_What is being asked:_
Every line below needs to be returned exactly as written.

_Supplied material:_

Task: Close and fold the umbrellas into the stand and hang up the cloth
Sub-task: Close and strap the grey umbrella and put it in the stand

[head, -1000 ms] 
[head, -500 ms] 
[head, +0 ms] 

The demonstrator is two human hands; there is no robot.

_Exercise result:_
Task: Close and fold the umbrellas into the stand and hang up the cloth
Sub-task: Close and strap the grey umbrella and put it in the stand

[head, -1000 ms] 
[head, -500 ms] 
[head, +0 ms] 

The demonstrator is two human hands; there is no robot.

The answer is complete.